┌──
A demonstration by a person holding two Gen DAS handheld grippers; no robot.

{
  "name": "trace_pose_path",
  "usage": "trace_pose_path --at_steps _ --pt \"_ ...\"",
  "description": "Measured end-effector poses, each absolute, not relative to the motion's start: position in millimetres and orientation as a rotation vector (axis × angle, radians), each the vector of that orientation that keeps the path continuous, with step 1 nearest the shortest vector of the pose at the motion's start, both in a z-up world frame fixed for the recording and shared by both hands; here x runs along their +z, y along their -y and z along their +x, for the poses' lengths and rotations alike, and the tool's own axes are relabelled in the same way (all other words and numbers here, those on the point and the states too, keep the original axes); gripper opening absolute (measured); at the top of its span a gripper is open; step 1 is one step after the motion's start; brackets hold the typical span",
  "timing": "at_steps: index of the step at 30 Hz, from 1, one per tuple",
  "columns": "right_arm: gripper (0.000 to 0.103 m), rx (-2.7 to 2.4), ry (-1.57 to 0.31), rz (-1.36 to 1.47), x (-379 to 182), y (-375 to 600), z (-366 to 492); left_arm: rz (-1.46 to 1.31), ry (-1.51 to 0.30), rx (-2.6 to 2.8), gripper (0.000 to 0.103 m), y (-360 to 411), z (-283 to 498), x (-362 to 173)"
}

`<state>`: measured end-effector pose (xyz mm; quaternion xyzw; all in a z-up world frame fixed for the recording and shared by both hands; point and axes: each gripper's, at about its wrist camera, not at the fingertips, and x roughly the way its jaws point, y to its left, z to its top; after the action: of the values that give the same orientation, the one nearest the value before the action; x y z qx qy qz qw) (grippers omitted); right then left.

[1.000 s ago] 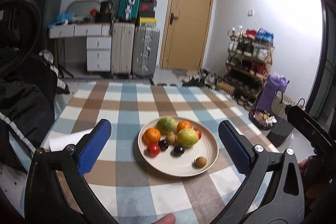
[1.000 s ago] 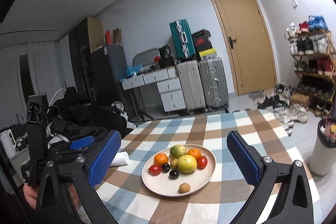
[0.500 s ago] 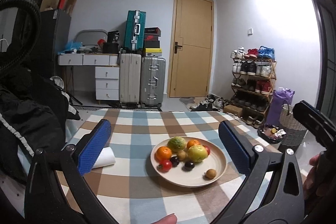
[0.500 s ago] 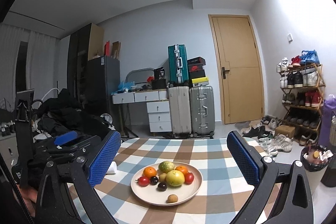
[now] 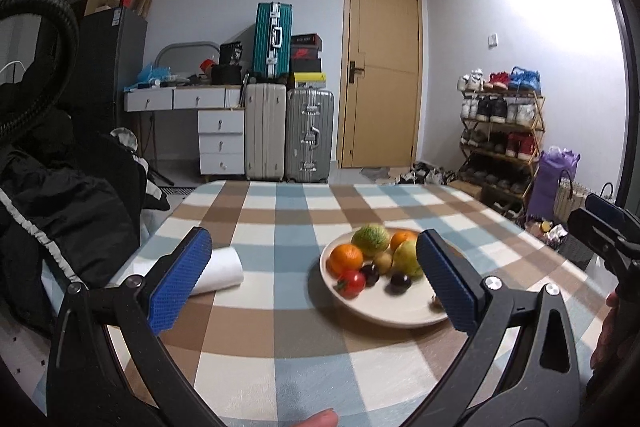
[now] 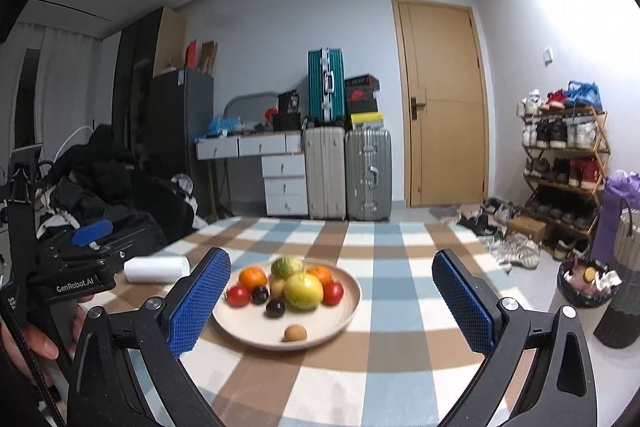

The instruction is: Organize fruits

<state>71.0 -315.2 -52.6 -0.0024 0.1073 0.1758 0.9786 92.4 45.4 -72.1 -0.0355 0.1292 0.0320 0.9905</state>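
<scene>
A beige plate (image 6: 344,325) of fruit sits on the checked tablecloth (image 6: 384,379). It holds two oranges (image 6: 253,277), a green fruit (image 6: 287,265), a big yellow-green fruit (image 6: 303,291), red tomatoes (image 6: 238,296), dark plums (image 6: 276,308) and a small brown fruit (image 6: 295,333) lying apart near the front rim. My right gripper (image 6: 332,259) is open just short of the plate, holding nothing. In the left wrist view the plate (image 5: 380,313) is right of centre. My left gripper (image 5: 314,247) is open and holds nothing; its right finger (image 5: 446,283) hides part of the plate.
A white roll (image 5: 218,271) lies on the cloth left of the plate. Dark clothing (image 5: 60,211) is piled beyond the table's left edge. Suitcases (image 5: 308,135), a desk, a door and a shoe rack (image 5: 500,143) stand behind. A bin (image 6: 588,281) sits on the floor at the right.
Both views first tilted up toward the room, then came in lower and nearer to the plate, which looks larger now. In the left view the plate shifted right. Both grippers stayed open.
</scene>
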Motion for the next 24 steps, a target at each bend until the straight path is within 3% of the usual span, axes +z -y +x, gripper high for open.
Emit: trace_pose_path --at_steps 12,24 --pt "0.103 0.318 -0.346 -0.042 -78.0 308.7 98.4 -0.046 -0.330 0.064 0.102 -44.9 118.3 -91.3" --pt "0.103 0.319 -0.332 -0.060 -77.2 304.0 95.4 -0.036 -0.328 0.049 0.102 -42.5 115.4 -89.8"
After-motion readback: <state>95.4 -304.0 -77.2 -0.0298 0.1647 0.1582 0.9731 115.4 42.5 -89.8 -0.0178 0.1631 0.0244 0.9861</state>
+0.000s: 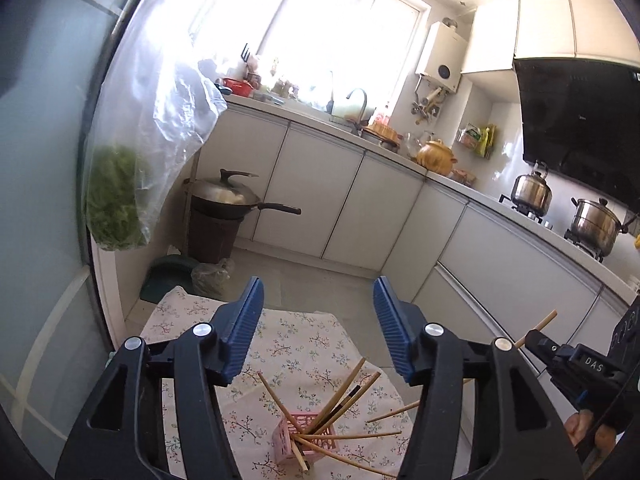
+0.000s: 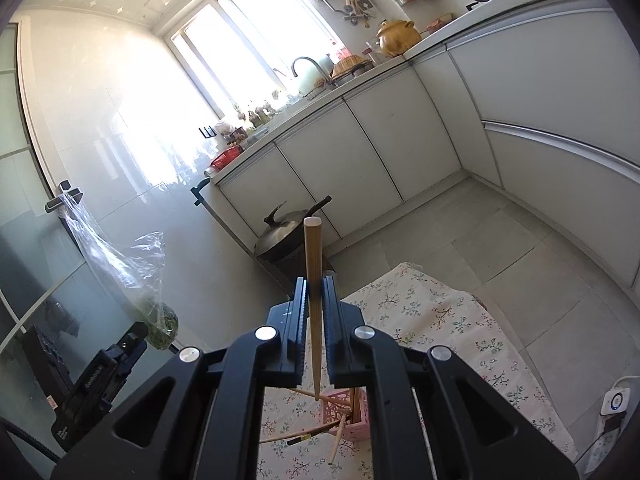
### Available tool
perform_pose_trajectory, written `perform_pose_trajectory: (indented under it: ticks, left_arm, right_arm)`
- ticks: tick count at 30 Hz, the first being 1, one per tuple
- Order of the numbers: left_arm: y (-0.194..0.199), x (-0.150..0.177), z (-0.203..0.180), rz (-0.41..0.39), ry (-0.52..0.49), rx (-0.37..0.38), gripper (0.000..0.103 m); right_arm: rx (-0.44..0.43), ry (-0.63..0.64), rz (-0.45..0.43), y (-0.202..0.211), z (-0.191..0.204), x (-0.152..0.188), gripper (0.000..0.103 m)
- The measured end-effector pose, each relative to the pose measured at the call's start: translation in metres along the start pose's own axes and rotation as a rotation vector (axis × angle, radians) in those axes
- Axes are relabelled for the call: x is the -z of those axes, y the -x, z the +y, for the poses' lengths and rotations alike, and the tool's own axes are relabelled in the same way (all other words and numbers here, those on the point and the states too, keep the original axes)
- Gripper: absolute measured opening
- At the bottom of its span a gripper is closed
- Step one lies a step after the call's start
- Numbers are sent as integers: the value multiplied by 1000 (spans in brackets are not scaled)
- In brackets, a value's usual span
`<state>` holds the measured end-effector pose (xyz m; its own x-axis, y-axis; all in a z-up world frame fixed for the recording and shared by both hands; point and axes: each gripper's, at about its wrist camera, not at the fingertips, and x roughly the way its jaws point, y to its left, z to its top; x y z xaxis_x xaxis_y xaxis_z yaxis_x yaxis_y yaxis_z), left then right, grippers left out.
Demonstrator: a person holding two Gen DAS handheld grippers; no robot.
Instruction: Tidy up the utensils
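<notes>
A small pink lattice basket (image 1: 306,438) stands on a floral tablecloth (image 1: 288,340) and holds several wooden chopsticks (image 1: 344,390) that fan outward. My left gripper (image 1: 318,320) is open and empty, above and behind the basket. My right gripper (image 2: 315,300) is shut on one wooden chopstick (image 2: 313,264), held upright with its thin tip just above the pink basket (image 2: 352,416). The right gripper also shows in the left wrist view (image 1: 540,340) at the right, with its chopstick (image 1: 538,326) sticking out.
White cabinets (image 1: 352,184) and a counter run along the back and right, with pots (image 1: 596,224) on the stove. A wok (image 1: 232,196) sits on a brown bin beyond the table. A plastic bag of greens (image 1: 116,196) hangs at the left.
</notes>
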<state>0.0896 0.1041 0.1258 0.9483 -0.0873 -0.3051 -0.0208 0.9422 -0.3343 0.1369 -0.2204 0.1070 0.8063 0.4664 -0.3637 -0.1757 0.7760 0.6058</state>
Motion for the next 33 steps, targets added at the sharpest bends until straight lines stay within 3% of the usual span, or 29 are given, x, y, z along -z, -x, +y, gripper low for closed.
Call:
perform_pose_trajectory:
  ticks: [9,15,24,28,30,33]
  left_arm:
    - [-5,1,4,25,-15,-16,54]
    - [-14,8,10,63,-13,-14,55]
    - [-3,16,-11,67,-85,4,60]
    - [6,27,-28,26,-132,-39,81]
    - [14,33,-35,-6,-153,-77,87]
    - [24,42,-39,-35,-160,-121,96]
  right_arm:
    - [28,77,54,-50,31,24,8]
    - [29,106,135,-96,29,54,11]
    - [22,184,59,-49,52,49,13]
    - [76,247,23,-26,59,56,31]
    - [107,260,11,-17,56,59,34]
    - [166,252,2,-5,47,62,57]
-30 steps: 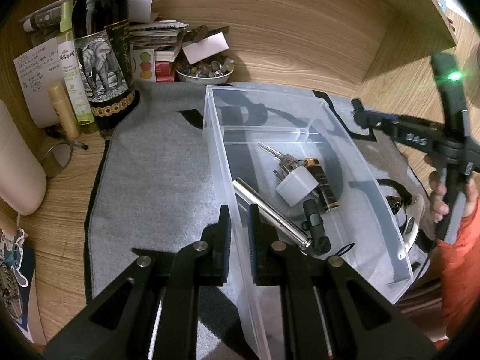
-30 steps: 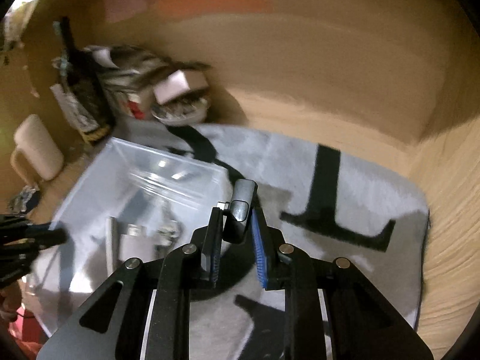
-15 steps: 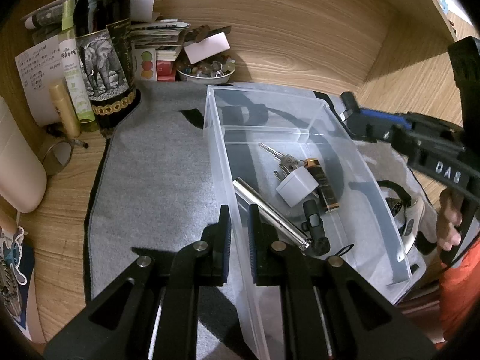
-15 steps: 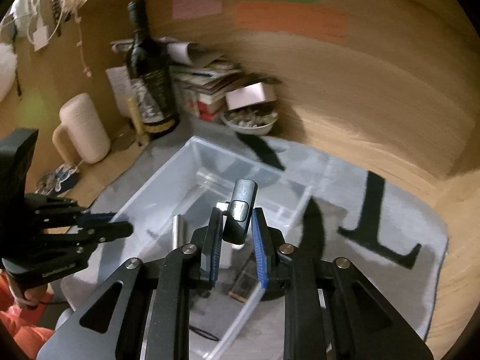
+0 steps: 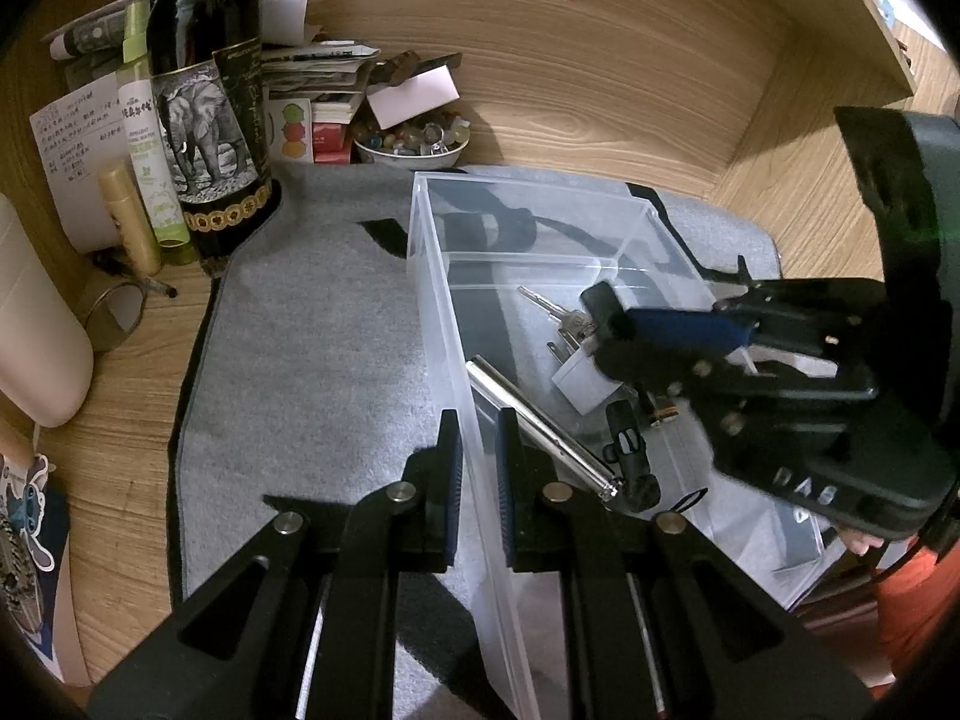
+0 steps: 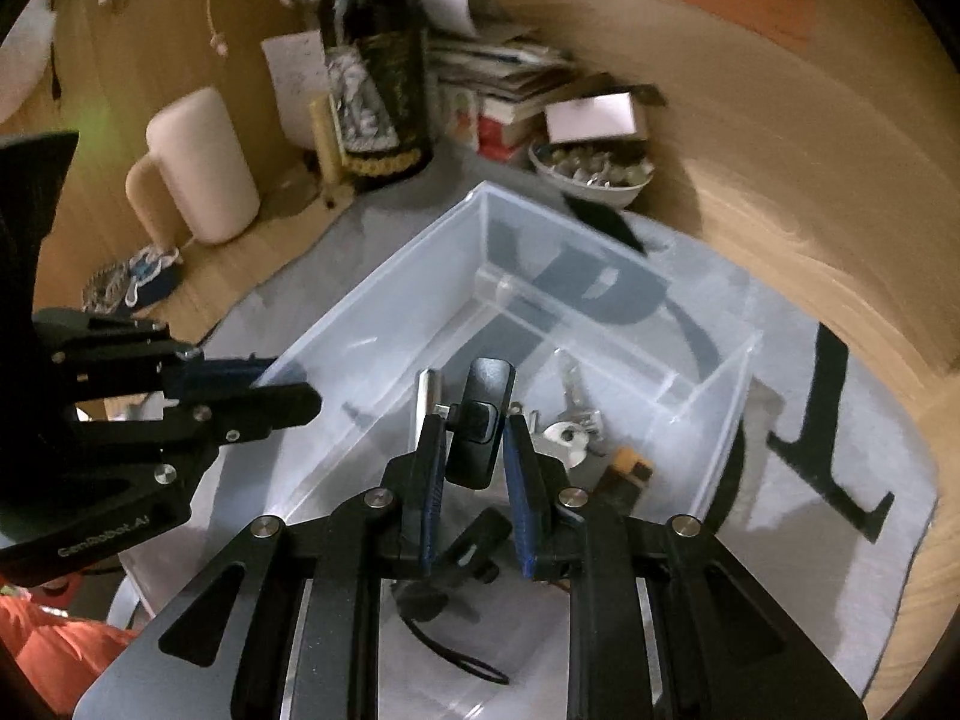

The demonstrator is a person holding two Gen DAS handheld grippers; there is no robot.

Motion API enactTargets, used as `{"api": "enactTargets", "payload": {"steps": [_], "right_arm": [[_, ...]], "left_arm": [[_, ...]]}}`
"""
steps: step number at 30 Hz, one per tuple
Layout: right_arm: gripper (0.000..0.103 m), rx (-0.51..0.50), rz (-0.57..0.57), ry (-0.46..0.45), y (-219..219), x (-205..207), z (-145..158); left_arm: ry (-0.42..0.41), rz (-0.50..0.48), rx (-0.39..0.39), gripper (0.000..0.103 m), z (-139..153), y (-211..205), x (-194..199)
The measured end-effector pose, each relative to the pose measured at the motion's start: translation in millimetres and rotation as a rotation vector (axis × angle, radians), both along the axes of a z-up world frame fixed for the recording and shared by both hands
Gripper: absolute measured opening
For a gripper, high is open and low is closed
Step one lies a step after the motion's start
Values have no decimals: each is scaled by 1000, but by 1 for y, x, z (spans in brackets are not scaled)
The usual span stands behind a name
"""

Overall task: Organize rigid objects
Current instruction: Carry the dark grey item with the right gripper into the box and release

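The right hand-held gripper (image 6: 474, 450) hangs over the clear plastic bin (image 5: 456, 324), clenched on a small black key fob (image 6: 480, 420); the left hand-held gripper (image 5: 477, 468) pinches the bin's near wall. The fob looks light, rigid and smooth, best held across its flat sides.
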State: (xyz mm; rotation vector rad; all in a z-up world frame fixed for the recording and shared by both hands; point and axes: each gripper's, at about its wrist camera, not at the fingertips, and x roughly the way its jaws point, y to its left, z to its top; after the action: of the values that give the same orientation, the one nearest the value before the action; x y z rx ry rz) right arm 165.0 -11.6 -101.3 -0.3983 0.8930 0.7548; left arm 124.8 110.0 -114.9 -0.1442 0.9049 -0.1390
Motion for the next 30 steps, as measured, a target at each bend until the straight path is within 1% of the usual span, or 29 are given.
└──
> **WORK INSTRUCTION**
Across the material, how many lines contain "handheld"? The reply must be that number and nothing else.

> **OUTPUT FOR THIS TASK**
3